If you use ORM maps, relevant alpha, roughness and metallic are coefficient to the value from maps. Use 1 in all those values in order to follow the exact values of the ORM maps.

RGB values are overriden by the RBG/RGBA maps, meaning you can not use those values to make color variations of a texture.

To use the shading Json inside a CSV, you must stringify it and escape quotes:

  1. The resulting file should look like this:
"lux_red","Leather Lux Red","{""basecolor"":{""r"":1,""g"":1,""b"":1},""alpha"":1,""metallic"":0,""roughness"":0.9,""doubleSided:false}","zip://thumbnails/leather_red_thumb.png","RGB","200","300","1","zip://textures/leather_lux_red.png","XYZ","200","300","1","zip://normalmaps/leather_normal.png"
  1. Once you are ready with the import, zip all the folders and the CSV file and drop it into the import field of materials.

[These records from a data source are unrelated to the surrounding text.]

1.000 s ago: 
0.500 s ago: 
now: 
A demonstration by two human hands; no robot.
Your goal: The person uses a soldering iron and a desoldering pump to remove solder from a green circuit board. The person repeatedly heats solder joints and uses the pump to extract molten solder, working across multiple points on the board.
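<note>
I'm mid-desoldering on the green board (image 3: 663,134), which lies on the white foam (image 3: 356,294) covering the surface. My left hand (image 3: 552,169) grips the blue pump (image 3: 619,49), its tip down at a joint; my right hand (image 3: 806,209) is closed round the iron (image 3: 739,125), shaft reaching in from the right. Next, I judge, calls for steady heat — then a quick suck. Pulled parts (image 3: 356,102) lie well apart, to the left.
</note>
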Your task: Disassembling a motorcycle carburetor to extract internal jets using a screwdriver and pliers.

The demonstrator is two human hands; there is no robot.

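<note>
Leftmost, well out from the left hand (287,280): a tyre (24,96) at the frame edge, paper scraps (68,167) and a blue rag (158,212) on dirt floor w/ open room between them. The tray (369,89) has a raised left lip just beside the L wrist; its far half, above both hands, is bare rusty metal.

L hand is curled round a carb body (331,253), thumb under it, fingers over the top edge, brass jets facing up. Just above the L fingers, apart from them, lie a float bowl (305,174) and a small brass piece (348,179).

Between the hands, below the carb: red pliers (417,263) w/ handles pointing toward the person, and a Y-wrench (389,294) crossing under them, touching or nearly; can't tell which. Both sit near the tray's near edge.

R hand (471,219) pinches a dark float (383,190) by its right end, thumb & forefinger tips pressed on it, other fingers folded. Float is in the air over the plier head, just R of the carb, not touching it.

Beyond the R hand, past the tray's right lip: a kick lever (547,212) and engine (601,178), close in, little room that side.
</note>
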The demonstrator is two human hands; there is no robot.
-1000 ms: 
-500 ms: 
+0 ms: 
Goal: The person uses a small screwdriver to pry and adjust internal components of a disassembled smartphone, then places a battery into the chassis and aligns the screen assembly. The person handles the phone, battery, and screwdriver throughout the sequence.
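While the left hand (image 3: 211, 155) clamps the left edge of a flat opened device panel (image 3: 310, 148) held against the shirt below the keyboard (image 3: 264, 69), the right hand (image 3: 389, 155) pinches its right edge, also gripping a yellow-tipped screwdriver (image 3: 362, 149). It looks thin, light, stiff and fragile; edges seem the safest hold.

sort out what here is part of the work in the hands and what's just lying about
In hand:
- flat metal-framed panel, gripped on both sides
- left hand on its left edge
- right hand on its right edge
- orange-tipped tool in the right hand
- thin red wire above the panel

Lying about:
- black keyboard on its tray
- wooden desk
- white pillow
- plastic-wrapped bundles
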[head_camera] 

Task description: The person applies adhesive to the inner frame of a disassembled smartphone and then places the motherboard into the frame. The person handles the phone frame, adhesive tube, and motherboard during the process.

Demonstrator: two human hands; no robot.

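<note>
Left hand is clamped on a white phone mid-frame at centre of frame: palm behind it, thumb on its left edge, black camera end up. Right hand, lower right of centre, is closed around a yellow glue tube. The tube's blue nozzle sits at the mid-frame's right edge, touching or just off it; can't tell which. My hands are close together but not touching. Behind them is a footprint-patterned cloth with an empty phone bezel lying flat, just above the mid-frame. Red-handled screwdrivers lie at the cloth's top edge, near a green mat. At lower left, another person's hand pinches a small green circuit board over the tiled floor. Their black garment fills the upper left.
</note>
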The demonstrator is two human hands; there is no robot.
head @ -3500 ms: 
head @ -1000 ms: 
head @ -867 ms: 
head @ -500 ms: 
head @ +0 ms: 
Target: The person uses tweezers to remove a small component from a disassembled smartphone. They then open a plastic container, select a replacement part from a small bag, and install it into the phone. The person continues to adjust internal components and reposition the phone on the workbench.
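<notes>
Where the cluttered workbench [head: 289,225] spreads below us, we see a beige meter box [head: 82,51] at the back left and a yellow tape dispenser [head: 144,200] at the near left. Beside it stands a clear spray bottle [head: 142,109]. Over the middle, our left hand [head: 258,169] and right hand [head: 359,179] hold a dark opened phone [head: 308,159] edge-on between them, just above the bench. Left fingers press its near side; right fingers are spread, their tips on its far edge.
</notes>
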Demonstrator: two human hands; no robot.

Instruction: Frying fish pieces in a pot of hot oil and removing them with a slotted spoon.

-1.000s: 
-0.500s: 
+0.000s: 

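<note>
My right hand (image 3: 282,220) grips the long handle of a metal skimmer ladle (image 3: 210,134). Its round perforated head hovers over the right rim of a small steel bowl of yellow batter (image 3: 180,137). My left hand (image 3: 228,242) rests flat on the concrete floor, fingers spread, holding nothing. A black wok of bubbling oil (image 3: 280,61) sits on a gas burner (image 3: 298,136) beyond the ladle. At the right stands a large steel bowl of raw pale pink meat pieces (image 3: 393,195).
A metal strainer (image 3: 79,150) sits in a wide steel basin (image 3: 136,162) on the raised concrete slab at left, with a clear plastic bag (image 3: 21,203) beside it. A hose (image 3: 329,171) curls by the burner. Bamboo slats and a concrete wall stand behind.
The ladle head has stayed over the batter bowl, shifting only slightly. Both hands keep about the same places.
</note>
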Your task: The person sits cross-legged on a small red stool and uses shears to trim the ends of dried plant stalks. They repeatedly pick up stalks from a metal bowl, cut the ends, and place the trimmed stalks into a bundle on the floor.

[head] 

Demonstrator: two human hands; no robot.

If the file is too big, it is probable that the PDC will hit a timeout. In this case, try to upload fewer entries at once.

  1. Make a commit with the prepared data.

  2. Delete all but a number (try around 10) of the entries including the textures to make the upload smaller.

  3. After a successful import, discard the changes in Git and continue with the next entries.